Available data section start

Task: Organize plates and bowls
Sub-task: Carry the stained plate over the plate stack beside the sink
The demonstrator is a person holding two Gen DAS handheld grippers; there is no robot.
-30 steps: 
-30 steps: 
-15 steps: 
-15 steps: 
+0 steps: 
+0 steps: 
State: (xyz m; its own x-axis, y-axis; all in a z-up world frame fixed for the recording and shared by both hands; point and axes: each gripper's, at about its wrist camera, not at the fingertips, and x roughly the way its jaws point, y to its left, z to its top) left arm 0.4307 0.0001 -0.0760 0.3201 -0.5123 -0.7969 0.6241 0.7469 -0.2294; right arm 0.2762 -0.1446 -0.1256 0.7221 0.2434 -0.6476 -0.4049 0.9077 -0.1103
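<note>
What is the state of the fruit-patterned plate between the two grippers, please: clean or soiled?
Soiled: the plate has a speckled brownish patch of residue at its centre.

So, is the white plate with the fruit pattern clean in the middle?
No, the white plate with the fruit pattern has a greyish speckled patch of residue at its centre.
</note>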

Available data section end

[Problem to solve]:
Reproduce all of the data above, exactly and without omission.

[Written reply]:
Task: Organize plates and bowls
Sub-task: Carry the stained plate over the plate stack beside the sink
The demonstrator is a person holding two Gen DAS handheld grippers; there is no robot.
-30 steps: 
-30 steps: 
-15 steps: 
-15 steps: 
+0 steps: 
+0 steps: 
State: (xyz m; its own x-axis, y-axis; all in a z-up world frame fixed for the recording and shared by both hands; point and axes: each gripper's, at about its wrist camera, not at the fingertips, and x roughly the way its jaws point, y to its left, z to its top) left arm 0.4307 0.0001 -0.0760 0.3201 -0.5123 -0.7969 0.6241 0.7469 -0.2294; right arm 0.2762 -0.1446 -0.1256 0.7221 0.2434 -0.6476 -0.4049 0.9077 -0.1103
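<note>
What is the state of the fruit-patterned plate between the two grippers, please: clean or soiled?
Soiled: the plate has a speckled brownish patch of residue at its centre.

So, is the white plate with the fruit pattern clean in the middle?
No, the white plate with the fruit pattern has a greyish speckled patch of residue at its centre.
</note>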

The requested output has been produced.